Brasilia: the capital of hope
A modern and modernist showcase for Brazil's destiny, and a tribute to the brilliant abilities of the architect Oscar Niemeyer, Brasilia is unique in the world.It is a capital built ‘by the will of a man and the hope of a nation'.
Brasilia is the life-size realisation of an enduring dream, that of ‘50 years of progress in 5 years'. It was the dream of a man, Juscelino Kubitschek de Oliveira, the President of the Republic of Brazil from 1956 to 1961. The foundation of the new capital was the emblem of the country's ‘Brazilianisation', of affirming its cultural identity and defining the characteristics of an urban, modern, and industrial Brazil. It was a Brazil on the path to economic independence in the early 1950s, hosting its first FIFA World Cup under the swaying rhythm of the emerging Bossa Nova, and the triumph of Brazilian cinema novo, an important film movement which influenced the French New Wave.

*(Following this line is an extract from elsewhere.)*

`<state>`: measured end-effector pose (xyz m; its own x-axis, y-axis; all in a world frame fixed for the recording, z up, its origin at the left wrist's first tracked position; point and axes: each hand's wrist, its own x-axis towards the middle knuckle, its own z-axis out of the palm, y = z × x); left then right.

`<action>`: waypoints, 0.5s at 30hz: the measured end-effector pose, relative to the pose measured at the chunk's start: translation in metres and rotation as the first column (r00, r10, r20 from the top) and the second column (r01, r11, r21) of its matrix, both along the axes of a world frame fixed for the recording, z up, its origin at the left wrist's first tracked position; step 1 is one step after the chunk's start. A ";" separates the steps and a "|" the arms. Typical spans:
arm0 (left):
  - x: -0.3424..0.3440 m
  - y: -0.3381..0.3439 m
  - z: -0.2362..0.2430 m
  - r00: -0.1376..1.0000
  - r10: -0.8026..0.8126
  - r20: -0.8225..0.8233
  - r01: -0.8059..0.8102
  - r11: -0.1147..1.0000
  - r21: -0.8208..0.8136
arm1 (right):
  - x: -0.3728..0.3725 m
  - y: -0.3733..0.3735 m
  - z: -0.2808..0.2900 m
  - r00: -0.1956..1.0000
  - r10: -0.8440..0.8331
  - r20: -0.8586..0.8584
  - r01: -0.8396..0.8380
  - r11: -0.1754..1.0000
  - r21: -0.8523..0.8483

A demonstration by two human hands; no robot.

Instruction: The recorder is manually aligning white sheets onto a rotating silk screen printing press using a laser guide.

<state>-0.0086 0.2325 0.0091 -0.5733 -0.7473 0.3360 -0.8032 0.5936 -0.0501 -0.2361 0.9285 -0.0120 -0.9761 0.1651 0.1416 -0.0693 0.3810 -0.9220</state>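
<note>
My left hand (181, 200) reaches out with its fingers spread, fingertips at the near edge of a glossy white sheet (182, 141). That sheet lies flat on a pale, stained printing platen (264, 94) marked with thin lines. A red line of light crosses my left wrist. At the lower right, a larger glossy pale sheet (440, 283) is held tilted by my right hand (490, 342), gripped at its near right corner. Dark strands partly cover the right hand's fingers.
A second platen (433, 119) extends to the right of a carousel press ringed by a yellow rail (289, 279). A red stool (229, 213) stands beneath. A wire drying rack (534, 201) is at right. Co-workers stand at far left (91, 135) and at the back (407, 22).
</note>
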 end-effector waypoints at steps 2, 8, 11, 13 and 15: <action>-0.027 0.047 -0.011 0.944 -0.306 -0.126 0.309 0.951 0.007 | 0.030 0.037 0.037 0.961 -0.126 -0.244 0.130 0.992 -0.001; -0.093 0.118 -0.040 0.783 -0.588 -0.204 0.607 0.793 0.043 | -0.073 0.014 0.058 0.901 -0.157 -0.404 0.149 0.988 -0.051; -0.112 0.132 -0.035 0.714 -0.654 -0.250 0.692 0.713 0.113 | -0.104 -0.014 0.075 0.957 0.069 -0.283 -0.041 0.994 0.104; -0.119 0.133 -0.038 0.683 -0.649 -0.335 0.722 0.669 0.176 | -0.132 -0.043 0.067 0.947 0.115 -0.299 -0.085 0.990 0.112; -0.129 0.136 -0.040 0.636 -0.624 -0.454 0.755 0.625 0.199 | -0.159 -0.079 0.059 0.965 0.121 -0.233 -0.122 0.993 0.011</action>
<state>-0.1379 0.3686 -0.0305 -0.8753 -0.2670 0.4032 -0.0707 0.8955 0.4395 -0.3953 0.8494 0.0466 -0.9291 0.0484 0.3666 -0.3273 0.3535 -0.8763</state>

Brasilia presented the challenge of moving the capital to the interior of the country, to an arid zone, in the middle of nowhere. It was a project of national modernity, encompassing nature, where the Brazilian people, the intellectuals, and the state converged. It was a collective, progressive movement, which embodied social and cultural emancipation, national integration, and economic development. Its aesthetic expression was crowned by its registration as a UNESCO World Heritage Site in 1987.
Urban planner Lúcio Costa designed the city plan, in the image (you choose) of either an airplane or a bird with outstretched wings. Oscar Ribeiro de Almeida Niemeyer Soares, known simply as ‘Oscar Niemeyer', built the main buildings, imposing on the world—which marvelled at his audacity—the mark of modernism. And Roberto Burle Marx, a wonderful landscape architect, who came to architecture through painting, adorned it with parks and gardens, both external and internal. Brasilia was the boldest city the West hadever imagined and designed. One where the architecture played a role as the national modernising instrument of the state, embellished by statues, here and there, by Bruno Giorgi, Alfredo Ceschiatti, Dante Croce,and Marianne Peretti.
Costa's pilot plan for the city combines two axes. The first, the Eixo Monumental (‘Monumental Axis'), cuts the city from east to west into two symmetrical parts, and houses government building on its wide esplanades. The second, the Eixo Rodoviáro or Eixāo, corresponds to the human (with outstretched wings), the residential, and to daily life. At the intersection of these two paths is the urban core. In the background of the capital, the native vegetation represents the area's original state.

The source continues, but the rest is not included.